Stored data:
=-=-=-=-=

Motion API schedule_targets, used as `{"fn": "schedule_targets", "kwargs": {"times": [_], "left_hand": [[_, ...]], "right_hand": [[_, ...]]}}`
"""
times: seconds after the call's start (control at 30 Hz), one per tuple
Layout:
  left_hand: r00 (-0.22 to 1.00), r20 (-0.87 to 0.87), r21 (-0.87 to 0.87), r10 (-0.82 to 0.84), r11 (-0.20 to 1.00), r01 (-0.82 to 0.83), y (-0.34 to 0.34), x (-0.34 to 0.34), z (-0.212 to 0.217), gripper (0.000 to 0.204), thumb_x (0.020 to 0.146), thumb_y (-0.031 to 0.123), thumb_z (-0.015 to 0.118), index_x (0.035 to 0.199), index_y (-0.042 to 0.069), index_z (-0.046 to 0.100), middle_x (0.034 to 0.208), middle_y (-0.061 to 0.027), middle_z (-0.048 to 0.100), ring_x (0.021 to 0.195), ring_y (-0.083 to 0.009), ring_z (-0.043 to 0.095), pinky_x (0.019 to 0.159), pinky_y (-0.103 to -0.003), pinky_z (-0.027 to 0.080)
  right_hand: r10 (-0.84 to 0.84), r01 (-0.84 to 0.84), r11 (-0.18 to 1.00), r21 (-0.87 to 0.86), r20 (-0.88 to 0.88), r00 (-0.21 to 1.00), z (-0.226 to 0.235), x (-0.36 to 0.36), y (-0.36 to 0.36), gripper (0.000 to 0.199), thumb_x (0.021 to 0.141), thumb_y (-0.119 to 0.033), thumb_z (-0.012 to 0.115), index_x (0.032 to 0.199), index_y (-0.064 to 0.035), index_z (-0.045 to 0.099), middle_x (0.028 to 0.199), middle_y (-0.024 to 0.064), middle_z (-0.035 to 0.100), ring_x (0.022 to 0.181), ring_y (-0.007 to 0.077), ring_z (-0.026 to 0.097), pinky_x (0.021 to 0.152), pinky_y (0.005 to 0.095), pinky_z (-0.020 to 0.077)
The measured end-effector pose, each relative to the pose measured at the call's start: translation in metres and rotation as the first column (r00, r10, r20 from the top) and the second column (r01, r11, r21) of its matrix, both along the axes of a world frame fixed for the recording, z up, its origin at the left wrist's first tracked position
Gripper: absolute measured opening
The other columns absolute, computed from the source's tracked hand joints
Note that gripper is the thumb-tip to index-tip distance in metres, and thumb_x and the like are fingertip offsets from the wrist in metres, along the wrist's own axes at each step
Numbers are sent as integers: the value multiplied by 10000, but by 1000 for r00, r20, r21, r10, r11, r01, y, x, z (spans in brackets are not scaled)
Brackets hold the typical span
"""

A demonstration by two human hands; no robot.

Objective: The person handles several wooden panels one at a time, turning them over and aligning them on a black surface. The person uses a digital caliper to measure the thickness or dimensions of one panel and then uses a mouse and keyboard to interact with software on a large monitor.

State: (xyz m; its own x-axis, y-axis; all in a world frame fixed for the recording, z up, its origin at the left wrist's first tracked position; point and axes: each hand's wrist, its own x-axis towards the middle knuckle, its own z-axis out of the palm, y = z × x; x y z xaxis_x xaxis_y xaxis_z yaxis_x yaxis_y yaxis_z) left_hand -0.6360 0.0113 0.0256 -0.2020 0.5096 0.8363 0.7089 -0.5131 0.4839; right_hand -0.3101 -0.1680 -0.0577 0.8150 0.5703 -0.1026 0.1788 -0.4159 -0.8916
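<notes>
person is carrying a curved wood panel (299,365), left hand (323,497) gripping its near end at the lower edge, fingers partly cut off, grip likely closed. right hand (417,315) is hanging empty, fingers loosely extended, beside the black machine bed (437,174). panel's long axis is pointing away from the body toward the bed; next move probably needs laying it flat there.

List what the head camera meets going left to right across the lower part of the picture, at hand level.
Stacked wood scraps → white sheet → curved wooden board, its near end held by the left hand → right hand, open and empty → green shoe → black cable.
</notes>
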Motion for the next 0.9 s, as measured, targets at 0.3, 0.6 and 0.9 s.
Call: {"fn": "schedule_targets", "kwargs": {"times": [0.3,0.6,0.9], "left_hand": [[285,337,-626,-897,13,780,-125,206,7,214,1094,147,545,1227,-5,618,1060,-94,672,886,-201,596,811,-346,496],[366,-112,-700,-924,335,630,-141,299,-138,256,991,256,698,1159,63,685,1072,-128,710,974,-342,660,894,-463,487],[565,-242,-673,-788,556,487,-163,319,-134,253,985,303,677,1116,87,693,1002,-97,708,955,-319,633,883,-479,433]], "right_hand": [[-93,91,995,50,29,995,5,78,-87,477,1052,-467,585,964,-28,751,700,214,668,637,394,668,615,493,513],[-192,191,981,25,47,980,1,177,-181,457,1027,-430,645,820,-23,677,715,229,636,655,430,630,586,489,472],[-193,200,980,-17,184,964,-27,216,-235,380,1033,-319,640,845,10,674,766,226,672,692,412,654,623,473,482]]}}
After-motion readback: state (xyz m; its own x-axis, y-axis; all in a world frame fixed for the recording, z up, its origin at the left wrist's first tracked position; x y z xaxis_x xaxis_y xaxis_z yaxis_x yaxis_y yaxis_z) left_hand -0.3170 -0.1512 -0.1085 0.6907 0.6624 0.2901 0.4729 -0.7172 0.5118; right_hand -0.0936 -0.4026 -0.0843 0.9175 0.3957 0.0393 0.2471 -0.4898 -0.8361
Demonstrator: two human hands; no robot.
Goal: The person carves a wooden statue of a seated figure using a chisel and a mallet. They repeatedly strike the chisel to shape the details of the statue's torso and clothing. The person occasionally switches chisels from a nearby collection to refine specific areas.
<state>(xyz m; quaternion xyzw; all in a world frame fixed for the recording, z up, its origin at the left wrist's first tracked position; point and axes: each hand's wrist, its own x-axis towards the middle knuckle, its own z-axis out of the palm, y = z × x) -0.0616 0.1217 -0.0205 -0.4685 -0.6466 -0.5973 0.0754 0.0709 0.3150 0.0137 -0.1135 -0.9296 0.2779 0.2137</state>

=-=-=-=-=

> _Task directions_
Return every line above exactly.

> _Written reply_
Motion API schedule_targets, used as `{"fn": "schedule_targets", "kwargs": {"times": [_], "left_hand": [[_, ...]], "right_hand": [[_, ...]]}}`
"""
times: seconds after the call's start (control at 30 Hz), one per tuple
Layout:
  left_hand: r00 (-0.22 to 1.00), r20 (-0.87 to 0.87), r21 (-0.87 to 0.87), r10 (-0.82 to 0.84), r11 (-0.20 to 1.00), r01 (-0.82 to 0.83), y (-0.34 to 0.34), x (-0.34 to 0.34), z (-0.212 to 0.217), gripper (0.000 to 0.204), thumb_x (0.020 to 0.146), thumb_y (-0.031 to 0.123), thumb_z (-0.015 to 0.118), index_x (0.035 to 0.199), index_y (-0.042 to 0.069), index_z (-0.046 to 0.100), middle_x (0.034 to 0.208), middle_y (-0.061 to 0.027), middle_z (-0.048 to 0.100), ring_x (0.021 to 0.195), ring_y (-0.083 to 0.009), ring_z (-0.043 to 0.095), pinky_x (0.019 to 0.159), pinky_y (-0.103 to -0.003), pinky_z (-0.027 to 0.080)
  right_hand: r10 (-0.84 to 0.84), r01 (-0.84 to 0.84), r11 (-0.18 to 1.00), r21 (-0.87 to 0.86), r20 (-0.88 to 0.88), r00 (-0.21 to 1.00), z (-0.226 to 0.235), x (-0.36 to 0.36), y (-0.36 to 0.36), gripper (0.000 to 0.199), thumb_x (0.021 to 0.141), thumb_y (-0.119 to 0.033), thumb_z (-0.012 to 0.115), index_x (0.032 to 0.199), index_y (-0.064 to 0.035), index_z (-0.045 to 0.099), middle_x (0.028 to 0.199), middle_y (-0.024 to 0.064), middle_z (-0.035 to 0.100), ring_x (0.022 to 0.181), ring_y (-0.007 to 0.077), ring_z (-0.026 to 0.097), pinky_x (0.021 to 0.152), pinky_y (0.005 to 0.095), pinky_z (-0.020 to 0.077)
The measured end-effector pose, each relative to the pose measured at the call's start: translation in metres and rotation as the first column (r00, r10, r20 from the top) and the second column (r01, r11, r21) of its matrix, both along the axes of a world frame fixed for the recording, z up, its origin at the left wrist's first tracked position
Gripper: absolute measured opening
The other columns absolute, computed from the source's tracked hand joints
Note that gripper is the thumb-tip to index-tip distance in metres, and thumb_x and the like are fingertip offsets from the wrist in metres, along the wrist's own axes at each step
Numbers are sent as integers: the value multiplied by 10000, but by 1000 for r00, r20, r21, r10, r11, r01, y, x, z (spans in brackets are not scaled)
Brackets hold the typical span
"""

A demonstration by two human hands; no robot.

Objective: The person handles several wooden panels one at a time, turning them over and aligning them on a black surface. The person uses a digital caliper to measure the thickness or dimensions of one panel and then uses a mouse and keyboard to interact with software on a large monitor.

State: (xyz m; its own x-axis, y-axis; all in a world frame fixed for the recording, z up, its origin at the left wrist's first tracked position; point and axes: each hand's wrist, its own x-axis towards the middle knuckle, its own z-axis out of the palm, y = z × x; x y z xaxis_x xaxis_y xaxis_z yaxis_x yaxis_y yaxis_z) left_hand -0.6360 0.0113 0.0256 -0.2020 0.5096 0.8363 0.7089 -0.5131 0.4839; right_hand -0.3101 -0.1680 -0.0577 0.8150 0.5703 -0.1026 0.1788 -0.4159 -0.8916
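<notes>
person is carrying a curved wood panel (299,365), left hand (323,497) gripping its near end at the lower edge, fingers partly cut off, grip likely closed. right hand (417,315) is hanging empty, fingers loosely extended, beside the black machine bed (437,174). panel's long axis is pointing away from the body toward the bed; next move probably needs laying it flat there.

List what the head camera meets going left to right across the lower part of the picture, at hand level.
Stacked wood scraps → white sheet → curved wooden board, its near end held by the left hand → right hand, open and empty → green shoe → black cable.
</notes>
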Motion for the next 0.9 s, as measured, targets at 0.3, 0.6 and 0.9 s.
Call: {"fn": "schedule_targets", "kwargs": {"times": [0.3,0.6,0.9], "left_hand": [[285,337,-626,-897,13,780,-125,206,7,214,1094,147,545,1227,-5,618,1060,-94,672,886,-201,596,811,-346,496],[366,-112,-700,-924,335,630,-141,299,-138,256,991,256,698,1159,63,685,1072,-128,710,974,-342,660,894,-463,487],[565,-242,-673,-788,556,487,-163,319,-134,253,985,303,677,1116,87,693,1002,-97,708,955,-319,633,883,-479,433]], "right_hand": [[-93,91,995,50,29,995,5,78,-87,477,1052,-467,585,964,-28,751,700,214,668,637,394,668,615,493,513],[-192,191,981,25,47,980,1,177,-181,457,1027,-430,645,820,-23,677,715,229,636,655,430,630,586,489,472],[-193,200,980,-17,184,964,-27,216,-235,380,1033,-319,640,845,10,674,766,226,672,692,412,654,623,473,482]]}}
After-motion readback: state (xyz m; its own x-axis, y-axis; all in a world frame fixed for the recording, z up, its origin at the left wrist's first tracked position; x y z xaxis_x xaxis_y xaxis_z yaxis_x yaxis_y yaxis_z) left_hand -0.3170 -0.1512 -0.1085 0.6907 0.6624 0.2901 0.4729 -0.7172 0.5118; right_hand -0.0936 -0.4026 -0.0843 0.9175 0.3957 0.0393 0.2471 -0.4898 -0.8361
Demonstrator: two human hands; no robot.
Goal: The person carves a wooden statue of a seated figure using a chisel and a mallet. They repeatedly strike the chisel to shape the details of the statue's torso and clothing. The person occasionally switches chisels from a nearby collection to refine specific areas.
<state>(xyz m; quaternion xyzw; all in a world frame fixed for the recording, z up, its origin at the left wrist's first tracked position; point and axes: each hand's wrist, its own x-axis towards the middle knuckle, its own z-axis out of the palm, y = z × x) -0.0616 0.1217 -0.0205 -0.4685 -0.6466 -0.5973 0.0754 0.0709 0.3150 0.0137 -0.1135 -0.9296 0.2779 0.2137</state>

Nothing else is needed, and the exercise is over.